*Work to complete*. In the data below, find the line containing "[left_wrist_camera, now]" and the line containing "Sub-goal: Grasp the", then reproduce them and every line between, exactly. Omit pictures.

START Record extracts

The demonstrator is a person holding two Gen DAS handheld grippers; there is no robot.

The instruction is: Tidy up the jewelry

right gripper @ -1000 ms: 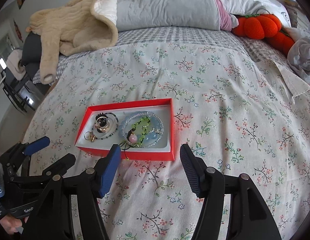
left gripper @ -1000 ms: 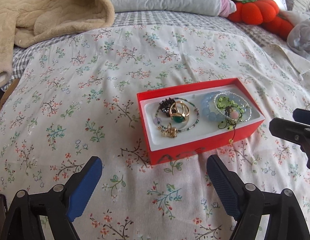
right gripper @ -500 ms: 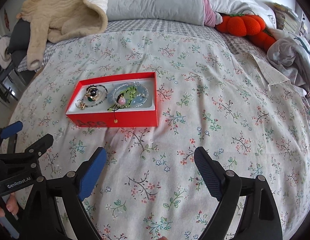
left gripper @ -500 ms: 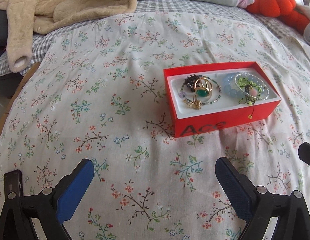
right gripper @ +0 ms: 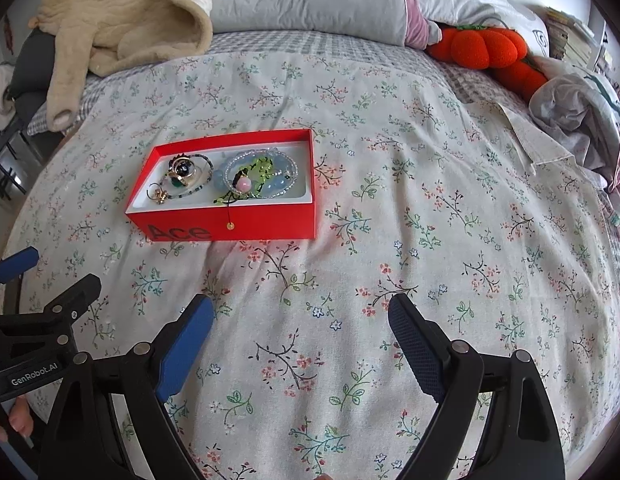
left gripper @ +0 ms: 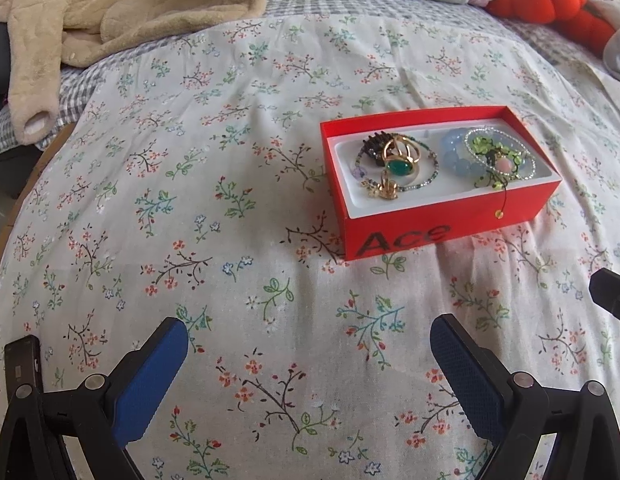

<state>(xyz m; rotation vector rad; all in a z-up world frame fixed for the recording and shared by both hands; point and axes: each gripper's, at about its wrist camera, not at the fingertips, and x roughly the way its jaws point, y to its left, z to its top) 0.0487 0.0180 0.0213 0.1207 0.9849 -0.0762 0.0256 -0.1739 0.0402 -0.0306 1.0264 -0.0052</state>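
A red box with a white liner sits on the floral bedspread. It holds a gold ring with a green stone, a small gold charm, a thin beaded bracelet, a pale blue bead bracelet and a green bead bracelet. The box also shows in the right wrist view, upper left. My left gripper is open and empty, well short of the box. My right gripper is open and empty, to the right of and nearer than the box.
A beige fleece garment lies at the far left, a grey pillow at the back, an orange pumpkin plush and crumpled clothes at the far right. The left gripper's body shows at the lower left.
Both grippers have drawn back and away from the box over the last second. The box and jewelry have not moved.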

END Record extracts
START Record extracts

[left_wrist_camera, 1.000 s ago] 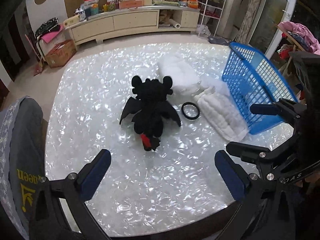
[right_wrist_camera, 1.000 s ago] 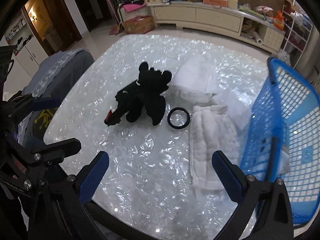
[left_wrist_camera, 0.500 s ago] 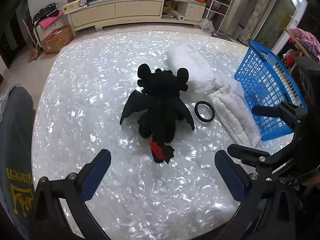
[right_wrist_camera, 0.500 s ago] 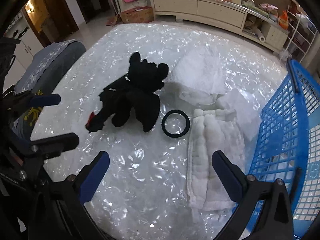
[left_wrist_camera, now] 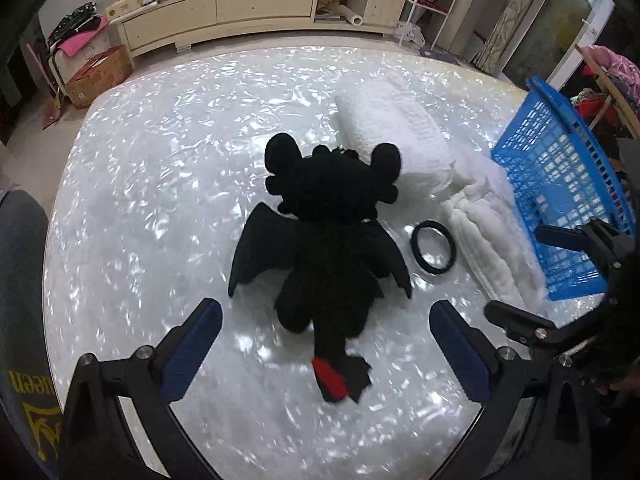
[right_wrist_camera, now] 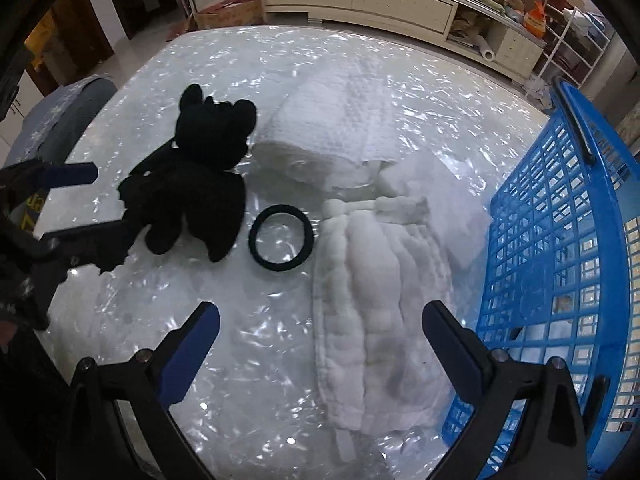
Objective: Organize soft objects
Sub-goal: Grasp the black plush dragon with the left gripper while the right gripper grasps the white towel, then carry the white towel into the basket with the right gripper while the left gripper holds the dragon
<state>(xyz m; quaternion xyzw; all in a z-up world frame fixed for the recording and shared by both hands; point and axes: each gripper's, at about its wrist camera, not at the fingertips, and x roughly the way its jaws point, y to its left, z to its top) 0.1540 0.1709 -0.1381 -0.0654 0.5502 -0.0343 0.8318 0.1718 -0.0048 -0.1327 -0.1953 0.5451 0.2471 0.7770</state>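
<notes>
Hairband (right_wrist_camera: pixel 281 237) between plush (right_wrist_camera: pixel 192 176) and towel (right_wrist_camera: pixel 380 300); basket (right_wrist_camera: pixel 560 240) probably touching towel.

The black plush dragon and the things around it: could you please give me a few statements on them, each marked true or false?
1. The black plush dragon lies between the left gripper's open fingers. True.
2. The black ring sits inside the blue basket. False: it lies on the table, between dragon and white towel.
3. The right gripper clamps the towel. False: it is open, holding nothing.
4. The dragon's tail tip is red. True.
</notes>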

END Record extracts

*Result*.
[left_wrist_camera, now] 
[right_wrist_camera, now] 
Objective: Organize soft objects
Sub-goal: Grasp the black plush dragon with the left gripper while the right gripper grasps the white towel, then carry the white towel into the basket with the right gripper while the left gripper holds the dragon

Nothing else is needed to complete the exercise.